In the listing below, print exactly the lines between the line holding "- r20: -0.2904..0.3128" and the line holding "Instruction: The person", inclusive, and no more.
■ ■ ■
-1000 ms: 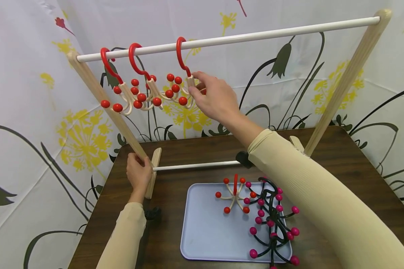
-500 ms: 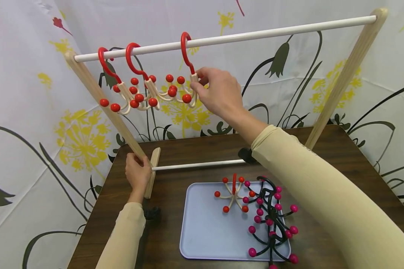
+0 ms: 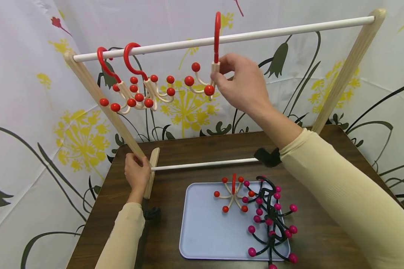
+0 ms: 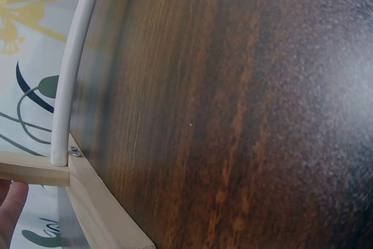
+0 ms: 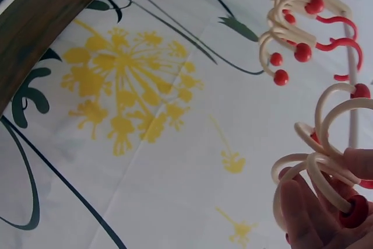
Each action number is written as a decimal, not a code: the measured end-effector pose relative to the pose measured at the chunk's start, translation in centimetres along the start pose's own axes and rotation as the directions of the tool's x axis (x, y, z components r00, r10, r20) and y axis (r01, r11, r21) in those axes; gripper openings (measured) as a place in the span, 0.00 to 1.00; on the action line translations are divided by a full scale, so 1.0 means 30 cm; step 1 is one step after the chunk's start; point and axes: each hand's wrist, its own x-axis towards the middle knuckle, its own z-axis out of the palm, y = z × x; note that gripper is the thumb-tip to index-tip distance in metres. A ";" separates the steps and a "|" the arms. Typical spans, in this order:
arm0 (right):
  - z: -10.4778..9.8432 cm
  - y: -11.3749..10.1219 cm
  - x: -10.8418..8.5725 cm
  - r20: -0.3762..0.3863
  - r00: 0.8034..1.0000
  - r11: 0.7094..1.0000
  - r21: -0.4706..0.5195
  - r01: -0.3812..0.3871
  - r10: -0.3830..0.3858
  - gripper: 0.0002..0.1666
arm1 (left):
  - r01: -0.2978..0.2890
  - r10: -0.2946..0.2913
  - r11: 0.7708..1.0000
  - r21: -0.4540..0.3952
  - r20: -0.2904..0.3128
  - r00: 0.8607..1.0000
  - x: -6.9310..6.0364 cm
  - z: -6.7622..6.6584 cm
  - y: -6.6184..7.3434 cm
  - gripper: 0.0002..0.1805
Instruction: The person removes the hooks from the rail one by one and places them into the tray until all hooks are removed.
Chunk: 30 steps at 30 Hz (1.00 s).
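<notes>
My right hand [image 3: 245, 84] pinches the cream stem of a multi-arm hanger [image 3: 216, 67] with a red hook and red ball tips. Its hook rises above the white rail, seen edge-on; whether it bears on the rail I cannot tell. In the right wrist view, fingers [image 5: 297, 208] lie among the curved cream arms. Two similar hangers, a left one [image 3: 122, 89] and a right one [image 3: 150, 86], hang by red hooks near the rail's left end. Low on the rack's left wooden post [image 3: 116, 119], my left hand [image 3: 137, 173] grips the wood; a fingertip [image 4: 14, 199] shows in the left wrist view.
The white top rail [image 3: 276, 35] spans two wooden posts, with a lower bar [image 3: 202, 164] near the table. A pale blue tray [image 3: 202, 235] bears another red-tipped hanger [image 3: 233, 190]. Several black hangers [image 3: 272, 215] with pink balls lie tangled over its right side. A patterned curtain [image 3: 70, 209] stands behind.
My right hand has moved right along the rail with the hanger, which now stands well apart from the other two and has turned edge-on. The left hand stays on the post.
</notes>
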 end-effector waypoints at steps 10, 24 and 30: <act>-0.024 0.126 -0.214 0.225 0.974 0.998 0.069 -0.006 -0.009 0.12 | 0.005 -0.005 1.000 0.006 0.005 1.000 -0.003 0.000 -0.003 0.12; 0.093 0.224 -0.537 0.560 0.822 0.988 -0.037 0.150 -0.104 0.11 | 0.018 -0.018 1.000 0.011 0.013 1.000 -0.001 0.002 0.000 0.12; 0.145 0.254 -0.625 0.640 0.754 0.987 0.046 0.152 -0.146 0.12 | 0.008 -0.008 1.000 0.002 0.011 1.000 0.000 -0.002 0.007 0.12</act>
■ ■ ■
| Exercise solution |
  - r20: -0.2904..0.3128
  - r00: 0.8607..1.0000
  - x: -6.9310..6.0364 cm
  - z: -6.7622..6.6584 cm
  - y: -6.6184..7.3434 cm
  - gripper: 0.0002..0.1805
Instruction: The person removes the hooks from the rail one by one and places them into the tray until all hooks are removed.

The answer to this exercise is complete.